▶ What needs to be done
All of the lines below should be output exactly as shown.

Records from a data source
════════

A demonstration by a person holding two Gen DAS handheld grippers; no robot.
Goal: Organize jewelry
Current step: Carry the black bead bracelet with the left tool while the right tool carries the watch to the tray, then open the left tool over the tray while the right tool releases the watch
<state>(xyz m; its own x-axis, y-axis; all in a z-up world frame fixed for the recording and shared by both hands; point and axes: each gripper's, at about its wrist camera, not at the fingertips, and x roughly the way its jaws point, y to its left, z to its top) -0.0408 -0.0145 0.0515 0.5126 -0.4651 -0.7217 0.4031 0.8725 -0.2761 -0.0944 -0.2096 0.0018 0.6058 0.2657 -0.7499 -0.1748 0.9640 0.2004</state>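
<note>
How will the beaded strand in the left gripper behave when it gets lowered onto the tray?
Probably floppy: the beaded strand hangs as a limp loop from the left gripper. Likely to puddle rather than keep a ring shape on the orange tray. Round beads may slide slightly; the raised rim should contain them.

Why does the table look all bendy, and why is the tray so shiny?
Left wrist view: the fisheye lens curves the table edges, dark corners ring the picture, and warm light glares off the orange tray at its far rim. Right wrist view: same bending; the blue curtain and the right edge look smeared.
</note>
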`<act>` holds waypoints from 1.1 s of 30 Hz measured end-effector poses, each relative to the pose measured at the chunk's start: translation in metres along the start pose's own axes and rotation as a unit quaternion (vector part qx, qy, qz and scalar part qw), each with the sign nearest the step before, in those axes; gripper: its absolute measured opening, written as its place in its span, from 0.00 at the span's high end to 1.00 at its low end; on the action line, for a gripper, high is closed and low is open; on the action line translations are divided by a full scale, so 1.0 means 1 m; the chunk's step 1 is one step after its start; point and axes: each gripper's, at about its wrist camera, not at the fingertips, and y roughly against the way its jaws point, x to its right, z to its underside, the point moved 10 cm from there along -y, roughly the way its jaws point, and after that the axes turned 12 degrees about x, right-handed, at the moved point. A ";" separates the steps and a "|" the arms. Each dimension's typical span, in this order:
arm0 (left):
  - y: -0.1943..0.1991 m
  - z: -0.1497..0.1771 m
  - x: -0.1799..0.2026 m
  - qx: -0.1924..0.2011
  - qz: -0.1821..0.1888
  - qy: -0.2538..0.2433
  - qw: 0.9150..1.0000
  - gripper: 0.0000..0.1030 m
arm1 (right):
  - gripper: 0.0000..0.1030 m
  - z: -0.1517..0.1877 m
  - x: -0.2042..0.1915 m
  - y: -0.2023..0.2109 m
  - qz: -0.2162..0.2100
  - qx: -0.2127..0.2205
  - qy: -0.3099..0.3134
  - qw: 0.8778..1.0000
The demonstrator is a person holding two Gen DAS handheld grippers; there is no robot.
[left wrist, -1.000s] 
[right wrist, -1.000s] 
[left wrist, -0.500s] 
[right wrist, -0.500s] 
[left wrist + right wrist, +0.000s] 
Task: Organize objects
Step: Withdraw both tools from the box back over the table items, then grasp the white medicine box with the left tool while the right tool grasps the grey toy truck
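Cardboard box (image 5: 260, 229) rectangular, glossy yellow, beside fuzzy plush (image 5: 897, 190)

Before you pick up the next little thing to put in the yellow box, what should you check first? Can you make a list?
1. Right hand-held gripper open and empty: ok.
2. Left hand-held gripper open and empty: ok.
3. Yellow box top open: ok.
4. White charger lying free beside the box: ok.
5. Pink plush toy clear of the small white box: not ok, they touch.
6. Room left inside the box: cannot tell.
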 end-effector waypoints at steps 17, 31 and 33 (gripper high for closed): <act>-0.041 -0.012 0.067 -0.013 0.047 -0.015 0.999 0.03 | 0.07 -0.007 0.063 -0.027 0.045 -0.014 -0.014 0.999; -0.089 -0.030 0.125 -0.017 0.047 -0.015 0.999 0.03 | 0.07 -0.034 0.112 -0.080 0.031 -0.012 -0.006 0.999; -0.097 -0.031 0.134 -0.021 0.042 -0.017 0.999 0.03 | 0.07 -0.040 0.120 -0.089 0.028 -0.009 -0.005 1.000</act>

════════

▶ Exercise result
A demonstration by a person holding two Gen DAS handheld grippers; no robot.
Goal: Organize jewelry
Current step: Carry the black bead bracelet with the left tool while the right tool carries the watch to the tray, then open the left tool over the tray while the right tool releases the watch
<state>(xyz m; its own x-axis, y-axis; all in a z-up world frame fixed for the recording and shared by both hands; point and axes: each gripper's, at about its wrist camera, not at the fingertips, and x roughly the way its jaws point, y to its left, z to its top) -0.0408 -0.0145 0.0515 0.5126 -0.4651 -0.7217 0.4031 0.8725 -0.2761 -0.0944 -0.2096 0.0018 0.6058 0.2657 -0.7499 -0.1748 0.9640 0.2004</state>
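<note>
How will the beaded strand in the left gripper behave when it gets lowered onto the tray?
Probably floppy: the beaded strand hangs as a limp loop from the left gripper. Likely to puddle rather than keep a ring shape on the orange tray. Round beads may slide slightly; the raised rim should contain them.

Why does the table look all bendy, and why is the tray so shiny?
Left wrist view: the fisheye lens curves the table edges, dark corners ring the picture, and warm light glares off the orange tray at its far rim. Right wrist view: same bending; the blue curtain and the right edge look smeared.
</note>
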`<act>` holds waypoints from 1.1 s of 30 Hz measured end-effector poses, each relative to the pose measured at the chunk's start: translation in metres along the start pose's own axes and rotation as a unit quaternion (vector part qx, qy, qz and scalar part qw), each with the sign nearest the step before, in those axes; gripper: its absolute measured opening, written as its place in its span, from 0.00 at the span's high end to 1.00 at its low end; on the action line, for a gripper, high is closed and low is open; on the action line translations are divided by a full scale, so 1.0 means 1 m; the chunk's step 1 is one step after its start; point and axes: each gripper's, at about its wrist camera, not at the fingertips, and y roughly against the way its jaws point, x to its right, z to its underside, the point moved 10 cm from there along -y, roughly the way its jaws point, and after that the axes turned 12 degrees about x, right-handed, at the moved point. A ";" separates the steps and a "|" the arms. Each dimension's typical span, in this order:
arm0 (left):
  - y: -0.1943..0.1991 m
  - z: -0.1497..0.1771 m
  - x: -0.1799..0.2026 m
  - qx: -0.1924..0.2011
  - qz: -0.1821..0.1888
  - qy: -0.2538..0.2433
  - qw: 0.9150..1.0000
  - gripper: 0.0000..0.1030 m
arm1 (right):
  - gripper: 0.0000..0.1030 m
  - z: -0.1517..0.1877 m
  - x: -0.2042..0.1915 m
  - y: -0.2023..0.2109 m
  - qz: -0.2162..0.2100
  - qx: -0.2127..0.2205
  - qy: -0.3099..0.3134
  - qw: 0.8778..1.0000
The demonstrator is a person holding two Gen DAS handheld grippers; there is no robot.
[left wrist, -1.000s] 
[right wrist, -1.000s] 
[left wrist, -0.500s] 
[right wrist, -0.500s] 
[left wrist + right wrist, +0.000s] 
Task: Organize objects
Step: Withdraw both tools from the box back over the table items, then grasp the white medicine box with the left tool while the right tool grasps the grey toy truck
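Cardboard box (image 5: 260, 229) rectangular, glossy yellow, beside fuzzy plush (image 5: 897, 190)

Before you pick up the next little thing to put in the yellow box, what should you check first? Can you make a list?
1. Right hand-held gripper open and empty: ok.
2. Left hand-held gripper open and empty: ok.
3. Yellow box top open: ok.
4. White charger lying free beside the box: ok.
5. Pink plush toy clear of the small white box: not ok, they touch.
6. Room left inside the box: cannot tell.
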 end-effector waypoints at steps 17, 31 and 33 (gripper high for closed): <act>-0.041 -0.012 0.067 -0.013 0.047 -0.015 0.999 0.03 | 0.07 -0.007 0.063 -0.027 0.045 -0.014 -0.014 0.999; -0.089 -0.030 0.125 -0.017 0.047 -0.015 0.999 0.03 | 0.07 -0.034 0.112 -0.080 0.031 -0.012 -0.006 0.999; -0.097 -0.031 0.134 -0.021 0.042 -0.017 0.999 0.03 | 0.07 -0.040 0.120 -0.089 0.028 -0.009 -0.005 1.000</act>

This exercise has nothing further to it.